How Worried Should We Be?

If I dined at a restaurant it is very likely I had enough contact with the person to warrant getting tested.
I’ve dined out several times. Contact was very brief plus the servers (and customers) distance, wear masks and gloves. We also make reservations and/or provide our name upon check in.
 
Close contact generally means..less than 6 feet and interact more than 15 minutes with the infected person

nowhere have i seen anything that shows it takes 15 minutes of exposure to be infected. rather-like any virus if the manner of contact facilitates it spreading (a sneeze, a cough...so much as poorly executed hand washing techniques with hands used in the serving/preparing of another's food) it will spread.

less than 6 feet? um, let's see-restaurant servers, baristas, to-go windows at fast food, clerks at stores, bank tellers, barbers...none can facilitate a 6' distance and deliver customer service.
 

We need the discernment to tell the difference if we're going to learn anything from the massive experiment being conducted by leaving reopening pace and process up to individual states.
AND the data. My state (KY) gives daily numbers of tests, positives, hospitalization, and deaths. BUT, no where on their website can you see the daily numbers, just the totals. I'd love to be able to see the % positive, along with daily change in # hospitalized and daily deaths. I don't feel like tracking it all myself (and I'd be way behind if I start now). I know the information is out there, I just don't know where to find it.

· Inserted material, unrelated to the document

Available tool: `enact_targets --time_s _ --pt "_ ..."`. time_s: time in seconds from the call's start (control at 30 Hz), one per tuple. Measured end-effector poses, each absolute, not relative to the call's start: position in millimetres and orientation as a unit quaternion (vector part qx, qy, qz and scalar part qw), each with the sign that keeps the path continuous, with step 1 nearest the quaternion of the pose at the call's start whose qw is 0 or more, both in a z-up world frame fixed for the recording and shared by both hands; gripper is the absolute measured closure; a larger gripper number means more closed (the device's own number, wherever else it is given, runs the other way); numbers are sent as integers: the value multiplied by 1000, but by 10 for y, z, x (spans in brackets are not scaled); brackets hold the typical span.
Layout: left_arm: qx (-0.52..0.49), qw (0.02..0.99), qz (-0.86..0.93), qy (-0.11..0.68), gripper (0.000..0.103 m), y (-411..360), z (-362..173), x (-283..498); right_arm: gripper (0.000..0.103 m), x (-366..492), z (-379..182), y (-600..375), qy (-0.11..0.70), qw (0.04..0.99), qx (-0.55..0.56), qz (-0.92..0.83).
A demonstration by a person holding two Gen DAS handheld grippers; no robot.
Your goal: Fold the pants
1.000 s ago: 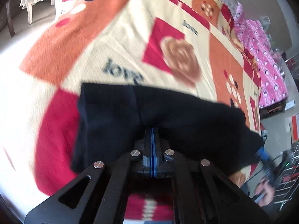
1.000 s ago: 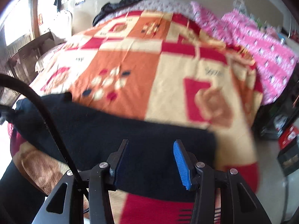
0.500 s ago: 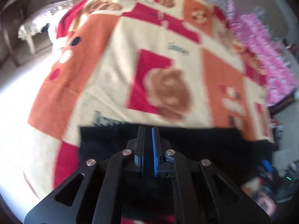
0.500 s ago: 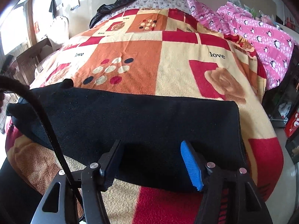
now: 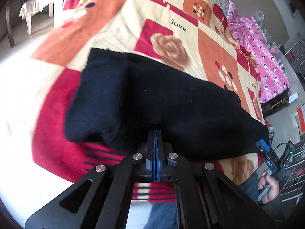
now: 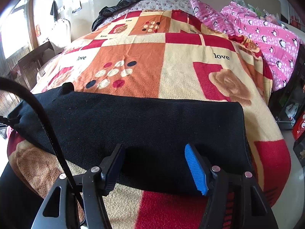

https://covid19.healthdata.org/ has the data, but they're 4 days behind. I need that up to the minute data darnit! :rotfl2:
 
AND the data. My state (KY) gives daily numbers of tests, positives, hospitalization, and deaths. BUT, no where on their website can you see the daily numbers, just the totals. I'd love to be able to see the % positive, along with daily change in # hospitalized and daily deaths. I don't feel like tracking it all myself (and I'd be way behind if I start now). I know the information is out there, I just don't know where to find it.

https://covid19.healthdata.org/ has the data, but they're 4 days behind. I need that up to the minute data darnit! :rotfl2:
https://www.statnews.com/feature/coronavirus/covid-19-tracker/Try here

https://rt.live/Or here
 
nowhere have i seen anything that shows it takes 15 minutes of exposure to be infected. rather-like any virus if the manner of contact facilitates it spreading (a sneeze, a cough...so much as poorly executed hand washing techniques with hands used in the serving/preparing of another's food) it will spread.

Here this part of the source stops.